Ученый мягко возразил:
– Да мы все, н большей или в меньшей степени, – убийцы… Мы все мысленно испытывали хотя бы отчасти подобные чувства… Природная необходимость убийства обуздываете, смягчается ее физическая жестокость, ей придаются дозволенные выходы: индустрия, колониальная политика, война, охота, антисемитизм… потому что опасно предаваться ей неумеренно, вне законов, и потому что нравственное удовлетворение, извлекаемое из убийства, во всяком случае не стоит того, чтобы возиться с обыкновенными последствиями этого действия, с тюрьмой… сталкиваться с судьями, что всегда утомительно и не представляет научного интереса… наконец, с гильотиной…
– Вы преувеличиваете, – прервал первый говоривший. – Убивающим без изящества, без ума, под влиянием грубых импульсов и лишенных всякой психики, – вот для таких опасно совершать убийство… Человек интеллигентный и рассудительный может, с невозмутимой ясностью, совершать всевозможные убийства, какие только пожелает. Он уверен в безнаказанности… Изощренность его комбинаций всегда превзойдет рутину полицейских розысков и, смело можем сказать, бедность судебного разбирательства, которыми забавляются судебные следователи… В этом деле, как и везде, мелюзга платится за великанов… Понимаете ли, дорогой мой, вы согласитесь, что количество нераскрытых преступлений…
– И терпимых…
– И терпимых… я именно и хотел это сказать… Итак, вы согласитесь, что это количество в тысячу раз больше, чем количество преступлений раскрытых и наказанных, о которых газеты болтают с таким многословием и таким отвратительным отсутствием философии… Если вы согласитесь с этим, то вы также сознаете, что жандарм не является пугалом для избранников убийства…
– Несомненно. Но дело не в этом… Вы изменяете вопрос… Я сказал, что убийство вполне естественное, – а ничуть не исключительное, – действие природы и всякого живого существа.
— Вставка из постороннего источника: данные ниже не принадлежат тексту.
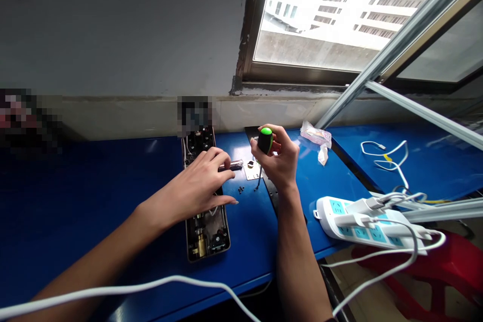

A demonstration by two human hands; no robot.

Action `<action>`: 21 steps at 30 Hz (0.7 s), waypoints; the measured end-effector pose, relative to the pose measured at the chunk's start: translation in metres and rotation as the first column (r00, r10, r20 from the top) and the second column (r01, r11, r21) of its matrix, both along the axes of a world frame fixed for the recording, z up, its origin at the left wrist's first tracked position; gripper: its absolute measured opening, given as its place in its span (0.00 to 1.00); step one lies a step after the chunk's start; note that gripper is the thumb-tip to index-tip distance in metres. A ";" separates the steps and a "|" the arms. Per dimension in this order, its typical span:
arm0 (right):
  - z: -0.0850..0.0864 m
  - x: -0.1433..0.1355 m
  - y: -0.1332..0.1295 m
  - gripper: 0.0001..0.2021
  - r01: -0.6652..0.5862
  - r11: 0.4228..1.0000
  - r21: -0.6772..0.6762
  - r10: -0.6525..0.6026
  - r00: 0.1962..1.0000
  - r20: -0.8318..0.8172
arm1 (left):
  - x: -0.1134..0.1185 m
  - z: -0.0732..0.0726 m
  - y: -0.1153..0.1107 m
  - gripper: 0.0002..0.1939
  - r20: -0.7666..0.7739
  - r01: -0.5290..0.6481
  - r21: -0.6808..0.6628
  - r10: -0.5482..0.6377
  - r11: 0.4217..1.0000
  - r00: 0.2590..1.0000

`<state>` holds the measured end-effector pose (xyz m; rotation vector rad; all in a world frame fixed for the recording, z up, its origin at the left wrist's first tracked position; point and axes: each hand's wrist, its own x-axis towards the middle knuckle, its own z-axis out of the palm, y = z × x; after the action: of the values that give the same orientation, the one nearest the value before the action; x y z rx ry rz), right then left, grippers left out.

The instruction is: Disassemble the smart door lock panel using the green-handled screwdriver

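My right hand is closed around a black screwdriver with a bright green end cap. Its shaft points down, with the tip beside small dark screws on the blue table. My left hand reaches over a long, narrow lock-like housing, open side up, with wiring and a brass-coloured part inside. A dark, shiny cylindrical piece sticks out between the curled fingers of that hand, while the thumb stands apart. The palm side is hidden. Between the hands lies a small white plate with a dark hole.
A dark flat strip lies under my right forearm. Further right are a clear plastic packet, a white power strip with plugs, and a loose white cable. Another white cable crosses the foreground. Metal framing slants past the window.
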<state>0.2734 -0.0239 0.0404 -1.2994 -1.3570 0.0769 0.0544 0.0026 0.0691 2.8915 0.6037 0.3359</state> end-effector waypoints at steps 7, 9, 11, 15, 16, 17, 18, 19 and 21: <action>0.000 -0.002 -0.002 0.12 0.031 0.998 0.051 -0.030 0.999 -0.019 | 0.002 -0.002 0.000 0.18 -0.001 0.004 0.019 -0.004 1.000 1.000; 0.002 -0.004 -0.003 0.12 0.031 0.998 0.057 -0.030 0.999 -0.028 | 0.001 -0.004 -0.001 0.16 -0.003 -0.001 0.028 0.001 1.000 1.000; 0.006 -0.006 -0.004 0.12 0.018 0.997 0.080 -0.014 0.999 -0.049 | 0.002 -0.006 -0.003 0.13 0.002 -0.015 0.043 0.015 0.999 1.000; 0.013 -0.010 -0.005 0.11 0.002 0.992 0.126 0.008 0.997 -0.083 | 0.014 -0.012 -0.008 0.08 0.009 -0.038 0.074 0.037 0.997 0.999; 0.014 -0.010 -0.005 0.11 0.013 0.991 0.132 -0.002 0.996 -0.086 | 0.020 -0.014 -0.008 0.07 0.001 -0.041 0.075 0.041 0.996 0.999; 0.015 -0.010 -0.005 0.10 0.032 0.990 0.139 -0.019 0.996 -0.092 | 0.026 -0.015 -0.009 0.07 -0.010 -0.042 0.074 0.043 0.996 0.999; 0.016 -0.010 -0.004 0.10 0.054 0.987 0.150 -0.039 0.994 -0.103 | 0.033 -0.017 -0.008 0.07 -0.025 -0.044 0.074 0.046 0.996 0.999; 0.016 -0.009 -0.004 0.10 0.075 0.983 0.165 -0.056 0.991 -0.119 | 0.040 -0.018 -0.008 0.07 -0.054 -0.041 0.075 0.045 0.996 0.998; 0.016 -0.007 -0.005 0.10 0.109 0.975 0.196 -0.077 0.984 -0.160 | 0.055 -0.019 -0.005 0.08 -0.119 -0.038 0.064 0.045 0.997 0.992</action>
<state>0.2669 -0.0288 0.0569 -1.1583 -1.1413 -0.0274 0.1094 -0.0022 0.0501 2.9787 0.6856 0.1899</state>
Однако непонятно, почему, под предлогом будто бы управления людьми, общество присвоило себе право убивать их, в ущерб единичным личностям, которым, и только им одним, и принадлежит это право.
– Вполне справедливо! – вмешался любезный и красноречивый философ, лекции которого в Сорбонне каждую неделю привлекали избранную публику. – Наш приятель вполне прав… Со своей стороны, я не верю, чтобы существовало хотя бы одно человеческое существо, которое не было бы – по крайней мере, в мыслях – убийцей… Знаете ли, мне иногда нравится в салонах, в церквах, на вокзалах, в кафе, в театре, всюду, где ходит, движется толпа, мне нравится наблюдать физиономии с определенной точки зрения – человекоубийства. По взгляду, по форме черепа, по челюстям, по скулам, все они, в какой-либо части своей индивидуальности, все они носят видимые следы той физиологической фатальности, какой является убийство… Это – ничуть не заблуждение, так как я не могу сделать ни одного шага, чтобы не столкнуться с убийством, не заметить, как оно пылает под ресницами, не почувствовать его таинственного прикосновения в руках, пожимающих мою руку… В прошлое воскресенье я отправился в одну деревню, где был престольный праздник… На большой площади, украшенной ветками, цветочными арками, нарядными мачтами, были собраны всевозможные виды развлечений по обычаю таких народных гуляний… И под отеческим оком власти толпа честного народа развлекалась… Карусель, русские горы, качели привлекали очень мало народа… Напрасно органы выводили самые веселые арии и самые соблазнительные ритурнели. Другие развлечения влекли эту праздничную толпу. Одни стреляли из карабина, из пистолета или из старинного арбалета в мишени, изображавшие человеческие лица; другие мячиками сваливали марионеток, с жалким видом торчавших на деревянных перекладинах: те стучали колотушкой по пружине, патриотически приводившей в движение французского матроса, который прокалывал штыком бедного гаваса или жалкого дагомейца… Повсюду, под навесами и в маленьких освещенных палатках, подобия смерти, пародии убийства, всякие гекатомбы… И этот народ веселился.